Say what you will about that answer, but it was classic Big B, always colorful with a heavy dose of stubborn. And it was this streak of color that separated him from his umpiring colleagues in the valley.
If he gets behind the plate in the life after, somewhere up there in the heavens, he’ll wreak havoc with the old Lake Hitchcock bed. The bedrock will shake with his emphatic, baritone “Steeeeeeeee-rike-ah” rattling the ledges. I’ve heard that call bounce off the red rocks of Mt. Sugarloaf as a Little Leaguer, and I’ve heard it echo off North Sugarloaf’s ledges of the same color on a hot, humid Sunday afternoon in July at the old Frontier Regional School diamond, where he and brother Fran would be doing an American Legion Baseball game.
Although the unique strike call was his trademark as an umpire, the Big B had many other unforgettable quips in his repertoire. Perhaps the best was his response to the commonly issued “You missed that one, Blue,” barb from the dugout, or better still, batter’s box. His response was priceless, not to mention highly effective. “Not with a bat I wouldn’tuv!” he’d bellow. End of discussion.
Or how about his memorable called third strike, when the time was right. It’d be “Steerike-ah three — dig, dig, dig for the dugout.” Tell me, how could anyone argue with that one? It was his way of congratulating the pitcher for freezing a batter with an unhittable two-strike pitch. And it was his way of keeping a sometimes tedious game moving, spicing it up with a gourmet touch.
The Big B even had a comeback for the fellas behind the backstop accusing him of being blind or needing glasses. He could take the barbs from back there with the best of them, but on the few occasions when he’d heard enough, he’d remove his mask, walk back toward the hecklers, point to the sky and say, “You see that sun up there? We’ll it’s 20 million miles away and I can see it just fine. I can assure you that I’m having no problem with a ball right in front of my face.”
Perfect. Classic Big B.
Now he’s up there somewhere, near that blinding sphere he used to point at. And he’s undoubtedly still calling them as he sees them. … No! Forgive me. I almost forgot. The Big B was clear about that, too. “I don’t call them as I see them,” he barked at more than one loudmouthed ballpark junkie, “I call them as they are!”
There was only one Big B. Now there are none.
July 18th, 2009
I went through the wake, the funeral and a reception, spoke to many and wrote only ”Andy, 13” in my notebook. He’s Tommy Valiton’s grandson, lives in Austin, Texas, left an indelible impression.

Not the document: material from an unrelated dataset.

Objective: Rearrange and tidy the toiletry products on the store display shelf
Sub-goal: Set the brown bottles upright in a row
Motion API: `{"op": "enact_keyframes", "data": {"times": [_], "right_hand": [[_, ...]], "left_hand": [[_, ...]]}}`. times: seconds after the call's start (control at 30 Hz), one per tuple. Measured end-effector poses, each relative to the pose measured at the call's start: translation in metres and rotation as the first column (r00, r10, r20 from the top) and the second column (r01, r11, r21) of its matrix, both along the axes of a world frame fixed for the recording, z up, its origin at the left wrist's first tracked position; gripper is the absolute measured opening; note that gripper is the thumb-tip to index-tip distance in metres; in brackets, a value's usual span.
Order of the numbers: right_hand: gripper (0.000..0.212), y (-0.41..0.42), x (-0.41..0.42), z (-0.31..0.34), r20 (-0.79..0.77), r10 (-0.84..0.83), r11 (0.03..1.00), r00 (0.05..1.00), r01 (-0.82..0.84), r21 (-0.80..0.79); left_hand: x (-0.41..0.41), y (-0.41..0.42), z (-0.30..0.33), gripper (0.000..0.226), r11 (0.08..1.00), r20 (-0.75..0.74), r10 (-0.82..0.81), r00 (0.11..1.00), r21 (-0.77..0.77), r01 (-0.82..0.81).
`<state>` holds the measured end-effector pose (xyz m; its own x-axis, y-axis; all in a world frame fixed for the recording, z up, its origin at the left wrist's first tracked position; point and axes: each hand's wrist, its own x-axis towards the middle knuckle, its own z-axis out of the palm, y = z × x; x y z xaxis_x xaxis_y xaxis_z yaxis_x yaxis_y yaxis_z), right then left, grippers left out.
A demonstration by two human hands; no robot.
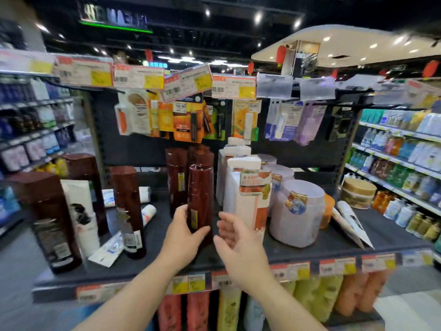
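A dark shelf (310, 247) carries toiletry products. My left hand (183, 237) grips the lower part of a tall dark red bottle (200, 194) standing upright at the middle of the shelf. Just right of that bottle, my right hand (236, 240) hovers with relaxed fingers and holds nothing. More dark red bottles (177, 177) stand behind it. Brown bottles (127, 211) stand to the left, one large (50, 220) near the front edge. White packs (250, 194) and pale lilac jars (298, 213) stand to the right.
White tubes (112, 249) lie flat among the brown bottles. A gold-lidded jar (358, 193) and flat packets (353, 223) sit at the right end. Carded items hang from pegs (188, 118) above. Price tags (296, 271) line the shelf front; bottles fill the shelf below and side aisles.
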<state>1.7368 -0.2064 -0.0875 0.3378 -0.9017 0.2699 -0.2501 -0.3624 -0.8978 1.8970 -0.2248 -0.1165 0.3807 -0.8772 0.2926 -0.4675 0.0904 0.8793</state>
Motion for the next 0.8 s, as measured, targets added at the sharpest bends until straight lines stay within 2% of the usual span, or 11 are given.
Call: {"op": "enact_keyframes", "data": {"times": [0.1, 0.2, 0.33, 0.6, 0.8], "right_hand": [[0.066, -0.016, 0.022, -0.012, -0.131, 0.020, 0.998, 0.991, -0.012, 0.061], [0.074, -0.029, 0.039, -0.015, -0.238, -0.009, 0.999, 0.971, 0.019, 0.037], [0.068, -0.044, 0.054, -0.020, -0.321, -0.027, 1.000, 0.947, 0.027, -0.004], [0.073, -0.057, 0.073, -0.031, -0.337, -0.007, 1.000, 0.941, 0.008, 0.001], [0.068, -0.056, 0.073, -0.037, -0.454, 0.043, 0.990, 0.890, -0.099, -0.101]], "left_hand": [[0.011, 0.005, 0.001, 0.055, 1.000, 0.013, -0.012, 1.000, 0.010, 0.011], [0.019, 0.005, -0.001, 0.055, 0.998, -0.056, -0.056, 0.997, 0.022, 0.057], [0.024, 0.007, -0.005, 0.051, 0.999, -0.121, -0.018, 0.992, 0.035, 0.022], [0.025, 0.001, -0.002, 0.044, 0.973, -0.071, 0.228, 0.971, -0.016, -0.229], [0.025, -0.001, 0.000, 0.041, 0.957, -0.083, 0.285, 0.955, -0.023, -0.288]]}}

I spotted the boy with the kind, smiling eyes opposite me in the J-shaped greeting line and knew immediately who he was. They were Tommy’s eyes, and the kid had Tommy written all over him across the bridge of his nose and brow. When I reached him and shook his hand, I looked directly into those warm, light-blue eyes and could have sworn I was looking at Tommy 60 years ago. And although I may never see the kid again, it was comforting to know that as I bid a dear friend adieu, his young sprout stood in the same room, the spitting image of his grandfather.

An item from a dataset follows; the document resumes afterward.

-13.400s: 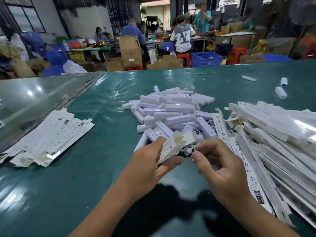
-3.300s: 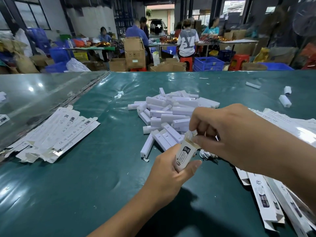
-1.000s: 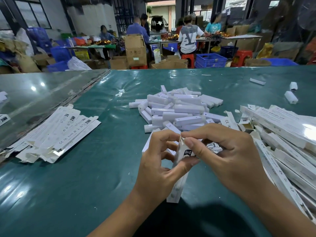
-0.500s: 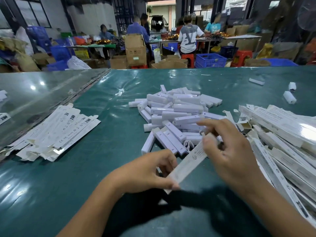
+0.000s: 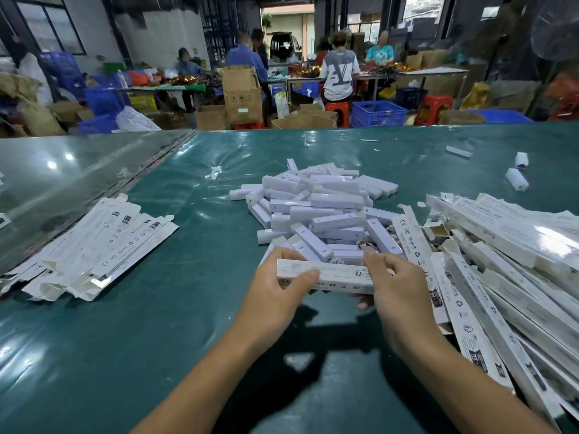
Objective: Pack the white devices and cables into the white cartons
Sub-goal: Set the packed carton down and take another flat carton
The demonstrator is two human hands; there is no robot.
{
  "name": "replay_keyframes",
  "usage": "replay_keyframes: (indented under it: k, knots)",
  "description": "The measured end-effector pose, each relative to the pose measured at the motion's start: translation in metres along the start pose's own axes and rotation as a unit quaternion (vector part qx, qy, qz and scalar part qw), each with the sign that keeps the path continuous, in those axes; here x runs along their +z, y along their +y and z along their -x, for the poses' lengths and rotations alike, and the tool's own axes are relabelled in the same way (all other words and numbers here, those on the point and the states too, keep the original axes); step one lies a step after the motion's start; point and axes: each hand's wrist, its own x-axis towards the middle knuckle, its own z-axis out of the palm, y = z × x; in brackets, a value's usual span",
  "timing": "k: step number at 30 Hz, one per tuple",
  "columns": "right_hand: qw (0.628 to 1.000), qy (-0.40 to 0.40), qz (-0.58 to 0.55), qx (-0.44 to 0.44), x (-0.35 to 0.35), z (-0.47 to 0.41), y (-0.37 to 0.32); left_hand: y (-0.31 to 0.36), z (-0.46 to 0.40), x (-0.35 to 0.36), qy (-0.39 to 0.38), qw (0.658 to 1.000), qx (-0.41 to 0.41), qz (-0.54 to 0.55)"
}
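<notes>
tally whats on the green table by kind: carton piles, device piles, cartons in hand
carton piles: 2, one left, one right
device piles: 1
carton held by left hand and right hand: 1
total: 4
</notes>
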Motion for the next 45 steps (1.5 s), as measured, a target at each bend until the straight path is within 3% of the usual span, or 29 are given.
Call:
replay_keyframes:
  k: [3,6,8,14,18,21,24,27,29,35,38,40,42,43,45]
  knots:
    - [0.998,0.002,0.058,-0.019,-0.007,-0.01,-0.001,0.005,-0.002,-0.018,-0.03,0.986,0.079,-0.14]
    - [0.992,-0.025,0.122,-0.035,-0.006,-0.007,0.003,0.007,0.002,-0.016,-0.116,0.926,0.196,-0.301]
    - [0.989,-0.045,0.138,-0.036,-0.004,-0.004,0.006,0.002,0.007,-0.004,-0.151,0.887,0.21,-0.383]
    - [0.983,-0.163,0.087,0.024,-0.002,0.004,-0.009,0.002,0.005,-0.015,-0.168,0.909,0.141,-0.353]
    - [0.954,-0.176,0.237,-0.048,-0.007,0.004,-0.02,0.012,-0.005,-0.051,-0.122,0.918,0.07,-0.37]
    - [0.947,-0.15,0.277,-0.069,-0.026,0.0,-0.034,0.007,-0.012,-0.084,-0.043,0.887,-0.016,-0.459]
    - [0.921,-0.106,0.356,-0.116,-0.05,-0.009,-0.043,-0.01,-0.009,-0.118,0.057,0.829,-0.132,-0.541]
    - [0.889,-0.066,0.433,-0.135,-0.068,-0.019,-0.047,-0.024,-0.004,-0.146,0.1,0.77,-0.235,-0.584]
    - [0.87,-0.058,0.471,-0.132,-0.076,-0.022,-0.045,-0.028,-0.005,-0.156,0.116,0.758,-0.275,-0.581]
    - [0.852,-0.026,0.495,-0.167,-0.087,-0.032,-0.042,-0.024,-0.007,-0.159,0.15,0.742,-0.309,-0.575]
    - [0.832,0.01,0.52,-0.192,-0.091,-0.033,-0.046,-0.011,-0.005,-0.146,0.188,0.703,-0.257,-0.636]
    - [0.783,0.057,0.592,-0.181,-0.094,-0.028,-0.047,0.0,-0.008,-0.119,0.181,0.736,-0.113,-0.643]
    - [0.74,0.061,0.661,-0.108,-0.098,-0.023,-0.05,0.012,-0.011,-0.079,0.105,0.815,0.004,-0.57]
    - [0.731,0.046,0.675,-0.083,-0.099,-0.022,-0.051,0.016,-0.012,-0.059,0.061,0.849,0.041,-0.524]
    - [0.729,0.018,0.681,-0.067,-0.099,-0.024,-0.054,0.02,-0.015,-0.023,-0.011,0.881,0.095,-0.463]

Isn’t it strange how laying a friend to rest opens a window into his life. Perhaps that’s the purpose of the ceremonies: to stir memories, bring back the smile, the guttural laugh, the heart-to-hearts. You think of the qualities you loved and will miss most. With Tommy it was his enthusiasm, his warm heart, fierce competitive spirit, fiery anger. Tommy had great passion, an extraordinary teammate, I am certain. But I was not his teammate and cannot articulate what it meant to be one. That’s the problem with sitting here writing a farewell to Tommy. You could literally write a book if you covered all the bases, spoke to everyone whose life he touched in the two rival communities he represented — the Mohawk school district he called home and the Frontier district where he taught. Maybe he’s the reason that rivalry has lost its intensity.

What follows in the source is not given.